The null hypothesis would be

$H_0:{\mu }_2=\frac{1}{2}\left({\mu }_1+{\mu }_4\right)$

Against the alternative hypothesis:

$H_{\alpha }:{\mu }_2\ne \frac{1}{2}\left({\mu }_1+{\mu }_4\right)$

For part (b), the null hypothesis assumes that there is no difference there is no difference between average score of gaze eyes and average score of other three eye colors, that is, blue, green, and brown when the model is looking at you versus model looking downwards, while the alternative hypothesis assumes that that there is significant difference between average score of gaze eyes and average score of other three eye colors, that is, blue, green, and brown when the model is looking at you versus model looking down wards. That is,

The null hypothesis would be

$H_0:\left(\frac{1}{3}\right)\left({\mu }_1+{\mu }_2+{\mu }_4\right)={\mu }_3$

Against the alternative hypothesis:

$H_{\alpha }:\left(\frac{1}{3}\right)\left({\mu }_1+{\mu }_2+{\mu }_4\right)\ne {\mu }_3$

Interpretation: Null hypothesis for both the parts represents the zero difference.
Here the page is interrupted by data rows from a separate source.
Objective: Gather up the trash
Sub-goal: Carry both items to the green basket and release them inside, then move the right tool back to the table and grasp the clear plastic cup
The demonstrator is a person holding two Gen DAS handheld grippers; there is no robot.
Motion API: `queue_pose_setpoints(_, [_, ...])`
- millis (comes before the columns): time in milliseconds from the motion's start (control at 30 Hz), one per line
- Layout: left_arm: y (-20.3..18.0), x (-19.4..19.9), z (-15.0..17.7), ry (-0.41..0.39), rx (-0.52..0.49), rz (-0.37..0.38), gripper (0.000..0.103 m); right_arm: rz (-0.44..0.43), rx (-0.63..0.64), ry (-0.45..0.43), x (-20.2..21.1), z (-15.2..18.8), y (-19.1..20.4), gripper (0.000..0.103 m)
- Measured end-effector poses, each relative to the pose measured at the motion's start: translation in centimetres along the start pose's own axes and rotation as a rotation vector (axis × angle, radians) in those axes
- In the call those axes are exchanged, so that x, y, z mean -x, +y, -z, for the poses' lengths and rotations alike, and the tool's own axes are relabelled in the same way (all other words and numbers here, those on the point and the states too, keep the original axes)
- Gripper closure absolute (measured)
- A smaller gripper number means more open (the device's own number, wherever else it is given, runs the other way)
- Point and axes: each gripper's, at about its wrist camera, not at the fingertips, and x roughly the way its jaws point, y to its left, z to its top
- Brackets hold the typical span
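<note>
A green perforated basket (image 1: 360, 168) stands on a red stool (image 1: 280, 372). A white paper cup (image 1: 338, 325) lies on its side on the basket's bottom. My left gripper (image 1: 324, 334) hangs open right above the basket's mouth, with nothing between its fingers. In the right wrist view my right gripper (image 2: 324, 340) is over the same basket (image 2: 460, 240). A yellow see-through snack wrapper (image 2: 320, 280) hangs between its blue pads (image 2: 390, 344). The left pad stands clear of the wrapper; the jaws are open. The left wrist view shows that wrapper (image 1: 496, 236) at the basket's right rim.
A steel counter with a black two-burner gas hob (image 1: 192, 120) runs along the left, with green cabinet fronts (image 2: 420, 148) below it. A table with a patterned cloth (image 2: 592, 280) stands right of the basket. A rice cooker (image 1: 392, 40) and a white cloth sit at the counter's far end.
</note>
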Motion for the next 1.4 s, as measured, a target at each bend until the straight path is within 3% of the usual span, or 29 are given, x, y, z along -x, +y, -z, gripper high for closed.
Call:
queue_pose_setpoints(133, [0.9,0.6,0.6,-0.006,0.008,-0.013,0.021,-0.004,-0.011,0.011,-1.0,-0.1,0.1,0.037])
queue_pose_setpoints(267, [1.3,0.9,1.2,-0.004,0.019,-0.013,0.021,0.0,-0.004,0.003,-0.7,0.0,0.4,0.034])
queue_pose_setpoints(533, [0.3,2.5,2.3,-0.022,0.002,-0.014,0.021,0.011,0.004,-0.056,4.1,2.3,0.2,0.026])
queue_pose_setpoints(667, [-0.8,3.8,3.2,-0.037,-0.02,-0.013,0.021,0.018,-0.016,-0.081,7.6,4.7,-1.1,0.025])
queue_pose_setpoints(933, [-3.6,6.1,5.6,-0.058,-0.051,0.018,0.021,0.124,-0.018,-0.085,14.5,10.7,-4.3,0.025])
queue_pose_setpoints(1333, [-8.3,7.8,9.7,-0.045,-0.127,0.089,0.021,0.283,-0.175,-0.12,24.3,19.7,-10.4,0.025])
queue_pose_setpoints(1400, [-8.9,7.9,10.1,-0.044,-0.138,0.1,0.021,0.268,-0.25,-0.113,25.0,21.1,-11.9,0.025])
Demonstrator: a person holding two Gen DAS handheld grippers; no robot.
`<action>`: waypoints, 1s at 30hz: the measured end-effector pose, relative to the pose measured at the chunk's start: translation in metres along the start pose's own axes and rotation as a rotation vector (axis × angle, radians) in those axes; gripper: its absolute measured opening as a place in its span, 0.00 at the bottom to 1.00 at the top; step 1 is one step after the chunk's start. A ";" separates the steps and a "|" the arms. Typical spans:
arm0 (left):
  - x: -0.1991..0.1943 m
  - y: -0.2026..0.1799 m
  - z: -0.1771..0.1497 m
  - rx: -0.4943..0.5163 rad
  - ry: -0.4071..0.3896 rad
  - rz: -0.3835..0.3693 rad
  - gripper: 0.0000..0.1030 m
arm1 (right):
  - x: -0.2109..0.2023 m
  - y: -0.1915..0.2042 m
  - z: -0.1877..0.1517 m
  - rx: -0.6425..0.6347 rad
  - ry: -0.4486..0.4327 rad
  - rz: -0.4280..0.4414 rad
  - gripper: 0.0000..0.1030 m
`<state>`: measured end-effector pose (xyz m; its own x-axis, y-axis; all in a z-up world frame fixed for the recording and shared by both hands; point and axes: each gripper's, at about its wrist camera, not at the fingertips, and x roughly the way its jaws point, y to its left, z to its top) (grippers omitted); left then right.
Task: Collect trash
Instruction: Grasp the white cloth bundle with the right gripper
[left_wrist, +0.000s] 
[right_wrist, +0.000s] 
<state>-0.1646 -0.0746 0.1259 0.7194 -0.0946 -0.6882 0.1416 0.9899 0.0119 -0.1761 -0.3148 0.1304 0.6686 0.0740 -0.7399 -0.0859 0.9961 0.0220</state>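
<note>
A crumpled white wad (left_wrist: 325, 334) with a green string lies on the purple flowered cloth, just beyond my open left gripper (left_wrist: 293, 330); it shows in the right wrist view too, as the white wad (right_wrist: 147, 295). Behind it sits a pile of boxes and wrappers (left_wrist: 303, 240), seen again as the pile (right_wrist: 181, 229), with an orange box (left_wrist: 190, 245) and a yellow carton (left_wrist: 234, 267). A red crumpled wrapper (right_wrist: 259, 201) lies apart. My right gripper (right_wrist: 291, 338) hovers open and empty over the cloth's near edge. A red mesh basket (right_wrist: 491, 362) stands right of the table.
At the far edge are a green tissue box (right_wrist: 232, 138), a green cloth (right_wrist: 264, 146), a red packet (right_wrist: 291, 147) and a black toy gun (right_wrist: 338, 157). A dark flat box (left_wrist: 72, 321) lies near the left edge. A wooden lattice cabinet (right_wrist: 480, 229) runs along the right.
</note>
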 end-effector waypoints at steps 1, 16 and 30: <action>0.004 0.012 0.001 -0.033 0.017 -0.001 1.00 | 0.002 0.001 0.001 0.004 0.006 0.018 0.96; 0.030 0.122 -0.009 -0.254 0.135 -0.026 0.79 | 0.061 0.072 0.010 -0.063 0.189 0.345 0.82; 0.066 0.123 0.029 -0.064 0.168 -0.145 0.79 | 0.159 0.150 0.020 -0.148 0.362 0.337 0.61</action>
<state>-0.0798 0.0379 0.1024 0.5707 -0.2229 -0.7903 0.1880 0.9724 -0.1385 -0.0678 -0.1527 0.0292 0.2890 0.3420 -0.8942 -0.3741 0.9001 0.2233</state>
Alternative hypothesis for part (a) represents that there is some difference between the average score of brown eyes and average score of blue and green eyes and alternative hypothesis for part (b) represents that there is some difference between the mean score of gazed eyes and other three eye colors when the model is looking at you versus model looking down wards.

(b)

To determine

To find: The values for the sample contrasts $c_1$ and $c_2$.

Answer to Problem 42E

Solution: The value of sample contrast $c_1$ is 0.195 and the value of sample contrast $c_2$ is 0.48.

Explanation of Solution

Calculation: The sample contrast can be calculated by using the formula given below:

$c={\displaystyle \sum _i{a}_i{\overline{x}}_i}$

Sample contrast for the part (a) of referred Exercise 12.35 can be calculated given below:

$c_1=a_1{\overline{x}}_1+a_2{\overline{x}}_2+a_4{\overline{x}}_4$

where the coefficients are taken from the solution of part (a) of exercise 35, which are given below:

$\begin{array}{c}{a}_1=-0.5\\ a_2=1\\ a_4=-0.5\end{array}$

So, the contrast is calculated as shown below:

$\begin{array}{l}{c}_1=\left(-0.5\times 3.19\right)+\left(1\times 3.72\right)+\left(-0.5\times 3.86\right)\\ c_1=0.195\end{array}$

Sample contrast for the part (b) of referred Exercise 12.35 can be calculated as given below:

$c_2=a_1{\overline{x}}_1+a_2{\overline{x}}_2+a_3{\overline{x}}_3+a_4{\overline{x}}_4$

where the coefficients are taken from the solution of part (b) of exercise 35, which are given below:

$\begin{array}{l}{a}_1=\frac{1}{3}\\ a_2=\frac{1}{3}\\ a_3=-1\\ a_4=\frac{1}{3}\end{array}$

So, the contrast is calculated as shown below:

$\begin{array}{l}{c}_2=\left(\frac{1}{3}\times 3.19\right)+\left(\frac{1}{3}\times 3.72\right)+\left(-1\times 3.11\right)+\left(\frac{1}{3}\times 3.86\right)\\ c_2=0.48\end{array}$

(c)

To determine

To find: The standard errors for the contrast expression of part (a) and part (b) of referred Exercise 12.35.

Answer to Problem 42E

Solution: The standard error for the contrast $c_1$ and $c_2$ are 0.315 and 0.287, respectively.

Explanation of Solution

Calculation: Standard error for any contrast can be calculated by using the formula mentioned below:

$S{E}_c=s_p\sqrt{{\displaystyle \sum \frac{a_i{}^2}{n_i}}}$

where $s_p$ denotes the pooled standard deviation.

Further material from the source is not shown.